## Task data

+++

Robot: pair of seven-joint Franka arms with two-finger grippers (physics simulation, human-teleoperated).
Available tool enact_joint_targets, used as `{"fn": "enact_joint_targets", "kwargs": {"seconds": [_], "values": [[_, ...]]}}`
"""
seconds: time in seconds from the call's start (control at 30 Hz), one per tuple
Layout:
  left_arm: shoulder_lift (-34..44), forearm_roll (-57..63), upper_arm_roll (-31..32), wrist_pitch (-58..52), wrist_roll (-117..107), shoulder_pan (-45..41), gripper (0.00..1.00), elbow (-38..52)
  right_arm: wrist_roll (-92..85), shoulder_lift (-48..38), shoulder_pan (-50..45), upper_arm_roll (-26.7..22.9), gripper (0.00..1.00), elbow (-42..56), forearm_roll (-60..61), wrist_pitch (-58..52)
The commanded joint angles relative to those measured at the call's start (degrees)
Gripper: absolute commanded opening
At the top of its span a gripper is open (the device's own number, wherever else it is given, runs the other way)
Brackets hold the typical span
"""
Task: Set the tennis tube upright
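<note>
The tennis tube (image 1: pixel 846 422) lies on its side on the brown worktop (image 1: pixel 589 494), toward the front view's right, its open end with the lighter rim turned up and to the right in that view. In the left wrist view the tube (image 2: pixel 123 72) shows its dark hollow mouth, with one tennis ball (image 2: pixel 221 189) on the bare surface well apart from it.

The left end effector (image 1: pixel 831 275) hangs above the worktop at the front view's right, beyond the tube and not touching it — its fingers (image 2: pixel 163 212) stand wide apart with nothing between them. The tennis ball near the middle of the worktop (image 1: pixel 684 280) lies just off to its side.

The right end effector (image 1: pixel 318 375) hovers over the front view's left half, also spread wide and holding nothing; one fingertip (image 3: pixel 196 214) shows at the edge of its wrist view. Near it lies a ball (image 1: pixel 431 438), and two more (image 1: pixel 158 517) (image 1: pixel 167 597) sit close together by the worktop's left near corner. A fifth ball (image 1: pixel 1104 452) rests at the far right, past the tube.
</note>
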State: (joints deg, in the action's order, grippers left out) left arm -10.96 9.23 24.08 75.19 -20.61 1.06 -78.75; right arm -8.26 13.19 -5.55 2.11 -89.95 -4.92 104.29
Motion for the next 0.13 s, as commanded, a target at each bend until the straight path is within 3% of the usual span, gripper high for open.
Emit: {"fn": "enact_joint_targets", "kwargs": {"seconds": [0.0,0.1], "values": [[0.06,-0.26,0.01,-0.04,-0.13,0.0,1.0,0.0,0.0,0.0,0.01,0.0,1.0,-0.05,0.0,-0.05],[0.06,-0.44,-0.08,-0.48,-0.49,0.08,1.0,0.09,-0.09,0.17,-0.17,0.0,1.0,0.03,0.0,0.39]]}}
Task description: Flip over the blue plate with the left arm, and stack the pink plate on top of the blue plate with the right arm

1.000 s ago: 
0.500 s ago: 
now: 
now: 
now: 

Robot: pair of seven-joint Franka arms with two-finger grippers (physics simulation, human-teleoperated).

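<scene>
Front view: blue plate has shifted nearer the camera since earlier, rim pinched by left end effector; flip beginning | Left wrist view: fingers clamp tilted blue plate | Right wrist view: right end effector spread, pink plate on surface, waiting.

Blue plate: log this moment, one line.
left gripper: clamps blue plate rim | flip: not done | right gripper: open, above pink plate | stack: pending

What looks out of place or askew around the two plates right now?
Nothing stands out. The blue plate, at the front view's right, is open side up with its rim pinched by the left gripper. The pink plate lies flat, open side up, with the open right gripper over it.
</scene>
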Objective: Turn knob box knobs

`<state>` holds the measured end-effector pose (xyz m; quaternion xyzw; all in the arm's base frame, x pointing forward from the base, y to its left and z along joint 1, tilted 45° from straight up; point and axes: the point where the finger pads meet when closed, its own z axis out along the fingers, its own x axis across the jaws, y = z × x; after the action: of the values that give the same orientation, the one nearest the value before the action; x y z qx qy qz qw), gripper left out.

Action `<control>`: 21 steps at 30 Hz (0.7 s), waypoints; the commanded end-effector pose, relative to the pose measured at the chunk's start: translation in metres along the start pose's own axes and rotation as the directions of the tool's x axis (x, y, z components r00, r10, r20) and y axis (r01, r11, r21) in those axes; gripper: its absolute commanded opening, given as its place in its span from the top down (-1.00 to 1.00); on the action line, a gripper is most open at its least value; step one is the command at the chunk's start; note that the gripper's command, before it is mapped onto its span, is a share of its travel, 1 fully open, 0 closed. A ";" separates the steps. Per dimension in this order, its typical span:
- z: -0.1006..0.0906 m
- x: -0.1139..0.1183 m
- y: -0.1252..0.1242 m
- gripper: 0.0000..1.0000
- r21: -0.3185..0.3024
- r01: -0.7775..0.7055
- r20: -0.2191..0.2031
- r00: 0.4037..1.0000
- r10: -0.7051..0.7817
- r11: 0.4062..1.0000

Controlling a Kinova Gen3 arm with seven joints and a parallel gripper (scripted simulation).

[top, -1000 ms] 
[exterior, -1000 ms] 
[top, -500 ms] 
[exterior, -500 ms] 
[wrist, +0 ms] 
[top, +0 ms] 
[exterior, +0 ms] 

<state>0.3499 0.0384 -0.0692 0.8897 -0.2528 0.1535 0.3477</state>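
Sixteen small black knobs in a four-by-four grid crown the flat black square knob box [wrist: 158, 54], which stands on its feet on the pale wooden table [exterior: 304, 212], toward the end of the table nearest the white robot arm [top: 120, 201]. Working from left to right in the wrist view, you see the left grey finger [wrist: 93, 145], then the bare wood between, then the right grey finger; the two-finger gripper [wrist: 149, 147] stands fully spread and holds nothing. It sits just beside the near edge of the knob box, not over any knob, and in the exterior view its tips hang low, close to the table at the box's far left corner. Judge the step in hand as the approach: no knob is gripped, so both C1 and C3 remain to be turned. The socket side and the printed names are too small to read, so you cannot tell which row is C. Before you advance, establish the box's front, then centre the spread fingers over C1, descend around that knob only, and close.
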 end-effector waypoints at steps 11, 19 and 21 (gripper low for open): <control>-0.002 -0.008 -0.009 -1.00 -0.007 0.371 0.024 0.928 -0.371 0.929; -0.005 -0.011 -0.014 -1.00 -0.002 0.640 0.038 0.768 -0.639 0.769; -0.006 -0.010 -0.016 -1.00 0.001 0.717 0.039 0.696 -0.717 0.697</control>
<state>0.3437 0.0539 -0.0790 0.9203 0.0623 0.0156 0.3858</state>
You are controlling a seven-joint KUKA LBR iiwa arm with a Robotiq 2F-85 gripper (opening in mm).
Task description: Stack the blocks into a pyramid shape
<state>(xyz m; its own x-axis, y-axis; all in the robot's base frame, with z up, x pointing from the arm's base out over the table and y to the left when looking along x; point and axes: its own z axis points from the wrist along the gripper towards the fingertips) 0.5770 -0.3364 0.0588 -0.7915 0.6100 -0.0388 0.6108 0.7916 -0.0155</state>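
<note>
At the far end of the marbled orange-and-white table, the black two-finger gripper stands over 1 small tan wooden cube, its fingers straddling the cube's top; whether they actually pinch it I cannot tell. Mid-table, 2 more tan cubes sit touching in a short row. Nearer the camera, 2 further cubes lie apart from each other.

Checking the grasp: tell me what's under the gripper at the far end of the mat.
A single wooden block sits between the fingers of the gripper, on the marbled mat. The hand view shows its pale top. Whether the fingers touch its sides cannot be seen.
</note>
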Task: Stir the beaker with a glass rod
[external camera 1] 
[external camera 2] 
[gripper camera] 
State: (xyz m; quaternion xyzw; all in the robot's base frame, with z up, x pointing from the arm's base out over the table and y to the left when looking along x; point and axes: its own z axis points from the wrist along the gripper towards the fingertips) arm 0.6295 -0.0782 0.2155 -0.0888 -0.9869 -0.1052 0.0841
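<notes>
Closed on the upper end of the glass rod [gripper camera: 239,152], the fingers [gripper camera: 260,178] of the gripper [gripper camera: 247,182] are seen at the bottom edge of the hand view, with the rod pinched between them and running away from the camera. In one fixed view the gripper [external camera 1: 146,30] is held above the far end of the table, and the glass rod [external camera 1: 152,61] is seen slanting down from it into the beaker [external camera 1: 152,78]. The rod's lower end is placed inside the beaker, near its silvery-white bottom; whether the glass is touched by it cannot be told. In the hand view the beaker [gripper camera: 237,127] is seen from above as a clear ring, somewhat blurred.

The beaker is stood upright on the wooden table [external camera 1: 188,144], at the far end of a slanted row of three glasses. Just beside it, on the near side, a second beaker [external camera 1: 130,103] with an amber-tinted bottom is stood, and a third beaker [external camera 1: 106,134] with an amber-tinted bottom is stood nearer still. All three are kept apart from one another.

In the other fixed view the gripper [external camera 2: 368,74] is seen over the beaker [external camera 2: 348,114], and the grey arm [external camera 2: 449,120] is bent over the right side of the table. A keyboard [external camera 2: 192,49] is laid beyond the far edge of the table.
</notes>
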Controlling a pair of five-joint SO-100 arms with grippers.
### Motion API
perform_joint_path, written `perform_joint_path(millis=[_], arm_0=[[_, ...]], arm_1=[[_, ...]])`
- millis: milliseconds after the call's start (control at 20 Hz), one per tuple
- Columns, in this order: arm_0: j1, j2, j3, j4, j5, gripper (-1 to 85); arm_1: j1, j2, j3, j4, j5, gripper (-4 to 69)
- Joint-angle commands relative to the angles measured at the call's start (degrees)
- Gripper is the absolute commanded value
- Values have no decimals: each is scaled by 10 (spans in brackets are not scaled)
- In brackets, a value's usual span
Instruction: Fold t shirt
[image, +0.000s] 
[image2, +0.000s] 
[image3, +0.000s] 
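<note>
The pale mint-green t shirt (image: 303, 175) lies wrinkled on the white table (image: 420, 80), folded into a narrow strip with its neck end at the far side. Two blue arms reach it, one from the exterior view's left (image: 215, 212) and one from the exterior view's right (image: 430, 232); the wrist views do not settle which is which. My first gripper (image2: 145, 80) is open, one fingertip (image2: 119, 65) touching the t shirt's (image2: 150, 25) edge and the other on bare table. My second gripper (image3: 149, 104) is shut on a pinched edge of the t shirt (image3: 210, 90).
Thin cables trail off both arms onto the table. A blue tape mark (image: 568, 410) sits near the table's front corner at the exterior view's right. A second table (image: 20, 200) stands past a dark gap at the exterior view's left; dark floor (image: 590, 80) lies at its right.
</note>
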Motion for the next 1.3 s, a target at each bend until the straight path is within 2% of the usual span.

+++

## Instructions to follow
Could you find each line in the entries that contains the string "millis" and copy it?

## Solution to this task
perform_joint_path, written `perform_joint_path(millis=[_], arm_0=[[_, ...]], arm_1=[[_, ...]])`
- millis: milliseconds after the call's start (control at 20 Hz), one per tuple

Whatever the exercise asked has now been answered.